LIFE, or something like it!
- Enjoy life and the various aspects of living without racing to "an end" of some kind! :-)
For all of my undergrad years, I felt like I was in a race to the finish. I started college later than most and was often reminded of not having my college degree in my job searches and casual converations with colleagues who attended college right out of high school, top name colleges, etc. While I don't think many of these former coworker clowns could write or use logic to get themselves of a simple cardboard box, they had the credentials that I was still struggling to obtain. So, I felt like I had to have a certain GPA to compete. Well, I finished college in 4 years while working fulltime and not to brag, but I graduated with honors! Now I'm attending grad school and don't feel as if I have to rush as much since I'm not competing anymore.

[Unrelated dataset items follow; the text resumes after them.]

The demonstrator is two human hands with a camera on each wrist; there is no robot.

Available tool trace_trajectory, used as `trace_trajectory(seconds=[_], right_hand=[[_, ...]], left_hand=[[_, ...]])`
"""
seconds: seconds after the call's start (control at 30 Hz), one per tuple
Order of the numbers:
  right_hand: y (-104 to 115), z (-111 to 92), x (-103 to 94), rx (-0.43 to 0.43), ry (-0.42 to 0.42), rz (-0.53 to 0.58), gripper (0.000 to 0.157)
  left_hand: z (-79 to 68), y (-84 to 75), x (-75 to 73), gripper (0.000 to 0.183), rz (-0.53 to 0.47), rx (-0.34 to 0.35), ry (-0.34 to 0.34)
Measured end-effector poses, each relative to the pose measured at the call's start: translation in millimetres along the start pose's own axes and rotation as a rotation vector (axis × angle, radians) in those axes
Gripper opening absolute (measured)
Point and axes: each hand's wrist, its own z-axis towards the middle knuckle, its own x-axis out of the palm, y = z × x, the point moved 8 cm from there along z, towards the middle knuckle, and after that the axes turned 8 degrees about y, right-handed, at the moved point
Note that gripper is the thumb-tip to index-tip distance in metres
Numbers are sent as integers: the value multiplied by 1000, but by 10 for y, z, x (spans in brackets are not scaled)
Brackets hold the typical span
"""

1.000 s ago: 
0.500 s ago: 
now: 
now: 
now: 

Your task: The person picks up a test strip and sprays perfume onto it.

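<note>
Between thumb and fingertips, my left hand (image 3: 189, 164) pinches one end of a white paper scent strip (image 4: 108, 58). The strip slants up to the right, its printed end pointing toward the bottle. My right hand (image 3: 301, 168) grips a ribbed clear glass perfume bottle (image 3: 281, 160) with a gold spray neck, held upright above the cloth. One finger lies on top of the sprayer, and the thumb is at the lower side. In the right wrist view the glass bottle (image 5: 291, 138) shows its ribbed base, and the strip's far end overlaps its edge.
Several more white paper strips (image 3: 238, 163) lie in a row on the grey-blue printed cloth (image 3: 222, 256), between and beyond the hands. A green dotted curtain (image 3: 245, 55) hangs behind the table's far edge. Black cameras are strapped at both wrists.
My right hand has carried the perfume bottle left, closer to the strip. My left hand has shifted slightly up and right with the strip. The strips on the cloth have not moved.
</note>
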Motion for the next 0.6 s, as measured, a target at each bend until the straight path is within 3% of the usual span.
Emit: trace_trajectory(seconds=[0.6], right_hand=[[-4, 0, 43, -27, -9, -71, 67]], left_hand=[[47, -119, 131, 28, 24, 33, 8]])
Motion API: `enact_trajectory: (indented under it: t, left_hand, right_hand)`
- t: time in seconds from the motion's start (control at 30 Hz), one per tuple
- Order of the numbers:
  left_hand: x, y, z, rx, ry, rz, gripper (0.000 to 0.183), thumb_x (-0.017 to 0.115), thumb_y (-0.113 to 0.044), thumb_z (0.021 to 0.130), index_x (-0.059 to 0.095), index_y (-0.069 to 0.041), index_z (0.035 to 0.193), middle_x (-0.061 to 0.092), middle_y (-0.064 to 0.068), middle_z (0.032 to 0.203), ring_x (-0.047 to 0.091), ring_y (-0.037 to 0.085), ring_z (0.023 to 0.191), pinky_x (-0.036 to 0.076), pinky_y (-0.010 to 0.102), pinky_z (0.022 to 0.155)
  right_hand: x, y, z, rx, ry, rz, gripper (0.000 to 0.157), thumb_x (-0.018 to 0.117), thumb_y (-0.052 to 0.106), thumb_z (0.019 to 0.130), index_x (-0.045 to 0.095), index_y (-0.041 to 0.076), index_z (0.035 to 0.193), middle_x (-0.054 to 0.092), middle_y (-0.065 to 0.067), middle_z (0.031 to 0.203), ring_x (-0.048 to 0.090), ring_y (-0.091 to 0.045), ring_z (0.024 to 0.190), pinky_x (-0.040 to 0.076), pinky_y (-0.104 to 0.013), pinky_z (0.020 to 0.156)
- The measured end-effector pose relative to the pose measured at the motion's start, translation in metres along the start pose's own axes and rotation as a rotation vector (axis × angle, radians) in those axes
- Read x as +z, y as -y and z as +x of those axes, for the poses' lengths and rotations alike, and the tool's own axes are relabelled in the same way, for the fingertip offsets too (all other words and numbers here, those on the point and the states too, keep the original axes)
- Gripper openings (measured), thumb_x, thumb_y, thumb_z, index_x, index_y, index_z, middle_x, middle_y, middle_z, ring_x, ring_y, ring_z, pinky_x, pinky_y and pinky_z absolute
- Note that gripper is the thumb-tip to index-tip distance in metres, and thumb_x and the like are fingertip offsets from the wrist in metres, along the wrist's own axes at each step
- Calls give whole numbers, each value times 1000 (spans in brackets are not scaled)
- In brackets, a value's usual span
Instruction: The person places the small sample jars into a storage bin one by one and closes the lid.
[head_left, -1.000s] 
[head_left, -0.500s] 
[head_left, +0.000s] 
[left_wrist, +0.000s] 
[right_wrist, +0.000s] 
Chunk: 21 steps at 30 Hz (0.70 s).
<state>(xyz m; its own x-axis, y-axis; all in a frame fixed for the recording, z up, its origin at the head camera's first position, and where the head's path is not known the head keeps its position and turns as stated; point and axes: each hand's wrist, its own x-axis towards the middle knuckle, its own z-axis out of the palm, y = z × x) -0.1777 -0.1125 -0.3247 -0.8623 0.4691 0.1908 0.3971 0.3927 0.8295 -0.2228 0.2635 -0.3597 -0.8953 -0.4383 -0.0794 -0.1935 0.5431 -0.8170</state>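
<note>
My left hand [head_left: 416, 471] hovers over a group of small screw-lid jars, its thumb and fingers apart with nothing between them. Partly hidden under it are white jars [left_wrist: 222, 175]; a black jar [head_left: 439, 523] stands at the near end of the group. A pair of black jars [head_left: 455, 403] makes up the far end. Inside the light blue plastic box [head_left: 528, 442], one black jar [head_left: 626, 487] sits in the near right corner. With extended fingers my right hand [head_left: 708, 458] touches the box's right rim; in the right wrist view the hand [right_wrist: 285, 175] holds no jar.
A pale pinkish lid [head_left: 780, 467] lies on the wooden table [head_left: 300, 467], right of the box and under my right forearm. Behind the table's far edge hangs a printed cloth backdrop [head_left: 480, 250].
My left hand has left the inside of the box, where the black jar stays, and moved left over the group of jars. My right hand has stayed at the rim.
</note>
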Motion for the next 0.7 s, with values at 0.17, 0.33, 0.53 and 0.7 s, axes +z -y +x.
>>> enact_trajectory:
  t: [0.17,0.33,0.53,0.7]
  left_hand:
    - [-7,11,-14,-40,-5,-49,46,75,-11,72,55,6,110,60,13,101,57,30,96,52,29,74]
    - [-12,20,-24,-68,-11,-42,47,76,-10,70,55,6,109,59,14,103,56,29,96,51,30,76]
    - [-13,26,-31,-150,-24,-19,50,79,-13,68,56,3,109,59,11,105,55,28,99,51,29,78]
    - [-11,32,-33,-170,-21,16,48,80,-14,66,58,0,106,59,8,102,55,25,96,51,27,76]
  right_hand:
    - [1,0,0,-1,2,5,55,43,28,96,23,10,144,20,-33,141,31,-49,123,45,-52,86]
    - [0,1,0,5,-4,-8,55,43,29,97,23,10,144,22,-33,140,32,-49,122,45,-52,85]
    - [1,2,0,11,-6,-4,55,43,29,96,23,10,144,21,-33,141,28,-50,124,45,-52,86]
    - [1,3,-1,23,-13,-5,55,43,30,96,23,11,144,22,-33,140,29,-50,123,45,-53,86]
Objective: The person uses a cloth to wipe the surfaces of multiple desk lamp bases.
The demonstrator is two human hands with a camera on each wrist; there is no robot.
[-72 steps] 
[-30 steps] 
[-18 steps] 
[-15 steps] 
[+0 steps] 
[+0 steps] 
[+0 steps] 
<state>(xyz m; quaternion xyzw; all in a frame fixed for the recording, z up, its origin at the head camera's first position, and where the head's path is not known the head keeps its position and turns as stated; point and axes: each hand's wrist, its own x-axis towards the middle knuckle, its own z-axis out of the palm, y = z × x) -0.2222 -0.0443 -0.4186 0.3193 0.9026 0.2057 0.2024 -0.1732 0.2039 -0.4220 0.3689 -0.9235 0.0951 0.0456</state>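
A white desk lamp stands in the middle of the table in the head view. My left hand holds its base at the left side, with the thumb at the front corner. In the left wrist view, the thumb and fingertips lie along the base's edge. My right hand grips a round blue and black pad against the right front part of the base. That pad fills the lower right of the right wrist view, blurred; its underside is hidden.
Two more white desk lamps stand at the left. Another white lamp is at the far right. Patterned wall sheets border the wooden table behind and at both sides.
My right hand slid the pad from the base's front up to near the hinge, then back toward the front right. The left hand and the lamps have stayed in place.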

The point? I'm not killing myself to get my degree in a specific timeframe. The kicker? I really enjoy learning (not math!) The downer? School is expensive and takes a lot of time. But, if you have a goal in mind, go for it! - Try to stick to my goals from '05 and finish my short stories and other projects I keep thinking about.
That's the whole point of my rambles here. If you have a goal, then go for it! This is a new year and a good time as any to think about what is going well, what isn't going well and what you want to accomplish or be known for. If someone happens to stumble across my blog and reads my random thoughts, happy new year to you and may you and your loved ones have a wonderful, healthy year in 2007!!
2 comments:
you want a life? mwaa-ha-ha. why should you be so lucky. ;) Good goals for this year, though. :)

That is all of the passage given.